The real gain comes when you sell, and the Cubs are one of the most valuable professional sports teams in the world. Even with robust cash positivity, they’re not matching the growth from $900 million to $3.36 billion in 12 years.

Whether or not you believe Ricketts about the irrelevance of revenue isn’t really important here. What is important is that operating at either a surplus or a deficit in any given year isn’t — or shouldn’t be — a factor in player payroll. This isn’t a great analogy, but it’s sort of like looking at your 401(k) when the market takes a dive. You didn’t really lose any actual money you need for living expenses, so a decrease in value should not alter your day-to-day habits.

So the upshot is that the Cubs are either lying about losing money or the people in charge are not fit to run anything more complicated than a lemonade stand.

Cubs still very unlikely to reach 85% vaccine threshold

There’s really not much new I can add to the discourse on this topic, but it’s salient again as Wrigley Field moves to full capacity and the Cubs are still not at the 85% vaccination threshold.

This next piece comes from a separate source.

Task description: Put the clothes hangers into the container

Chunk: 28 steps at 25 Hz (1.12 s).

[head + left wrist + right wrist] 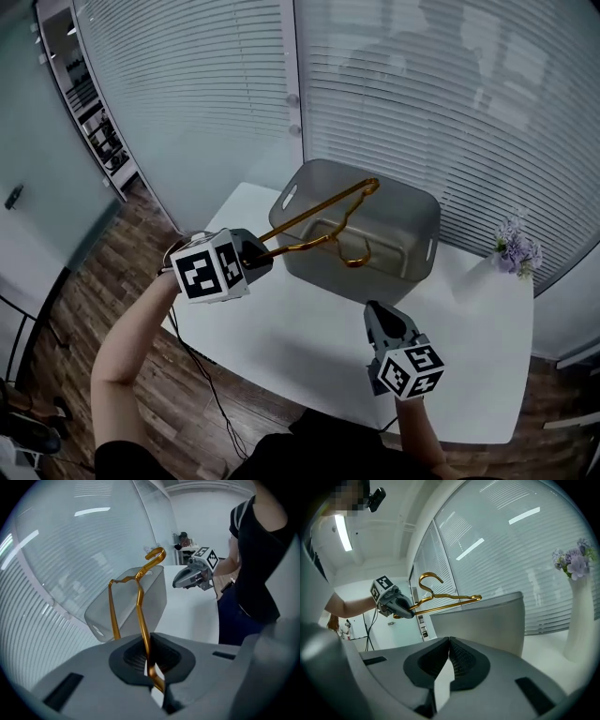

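A gold wire clothes hanger (319, 217) is held in the air, its far end over the grey translucent container (412, 230) on the white table (300, 328). My left gripper (262, 255) is shut on one end of the hanger, left of the container. In the left gripper view the hanger (140, 606) runs up from the shut jaws, with the container (154, 603) behind it. My right gripper (380, 314) hovers over the table in front of the container, shut with nothing in it. The right gripper view shows the hanger (445, 599) above the container's rim (487, 604).
A white vase with purple flowers (516, 248) stands at the table's far right corner, near the right gripper's side (579, 597). Window blinds run behind the table. Wooden floor and cables lie to the left below the table edge.
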Each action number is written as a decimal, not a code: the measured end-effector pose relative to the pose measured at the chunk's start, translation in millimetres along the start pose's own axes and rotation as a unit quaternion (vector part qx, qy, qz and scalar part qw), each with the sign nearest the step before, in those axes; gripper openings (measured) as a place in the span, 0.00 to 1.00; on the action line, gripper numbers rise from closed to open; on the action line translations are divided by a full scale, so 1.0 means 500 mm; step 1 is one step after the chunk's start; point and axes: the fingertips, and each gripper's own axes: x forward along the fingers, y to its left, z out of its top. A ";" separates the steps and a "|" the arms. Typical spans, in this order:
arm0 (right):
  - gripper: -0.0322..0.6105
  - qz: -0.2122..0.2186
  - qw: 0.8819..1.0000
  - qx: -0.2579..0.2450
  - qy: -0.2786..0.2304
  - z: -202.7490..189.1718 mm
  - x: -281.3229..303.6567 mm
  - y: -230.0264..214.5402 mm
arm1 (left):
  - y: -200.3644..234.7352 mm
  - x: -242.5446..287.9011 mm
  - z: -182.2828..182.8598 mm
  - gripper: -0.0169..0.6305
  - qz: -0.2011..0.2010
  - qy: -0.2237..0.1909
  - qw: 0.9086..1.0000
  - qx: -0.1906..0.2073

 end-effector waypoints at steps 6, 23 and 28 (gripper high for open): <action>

Nor are they likely to join the ranks of the 20 other MLB teams to have reached that level.

“I don’t have an exact reason,” Ian Happ, the Cubs’ union rep, told The Athletic. “But I do know that where we stand right now is probably where we’ll be at the end of the year.”

Jed Hoyer has called reaching the threshold a competitive advantage, David Ross has advocated for vaccinations from the start, Javier Báez and Willson Contreras are involved in public campaigns, and Bryant has spoken about the peace of mind he got from his shot(s). And while the total Tier 1 personnel pool numbers roughly 100, Mooney writes that a “vast majority” of that group has been vaccinated.

So we’re not just talking about two or three holdout players here, nor are the Cubs the only team to remain short of the goal. That said, you have to wonder whether and how vaccination status could factor in personnel decisions for a team that will have more players than roster spots before long. The union would certainly object to a GM making moves just to get closer to 85%, but a player having a -0.2 fWAR and a redundant positional set is grounds enough for dismissal on its own and would easily cover any other impetus.

If the Cubs are truly intent on winning, they’ll need to leverage every possible advantage they can find. Vaccination status alone won’t necessarily create or remove enough of an advantage to trigger a move, but it certainly could serve as a tiebreaker when it comes time to DFA a member of the roster.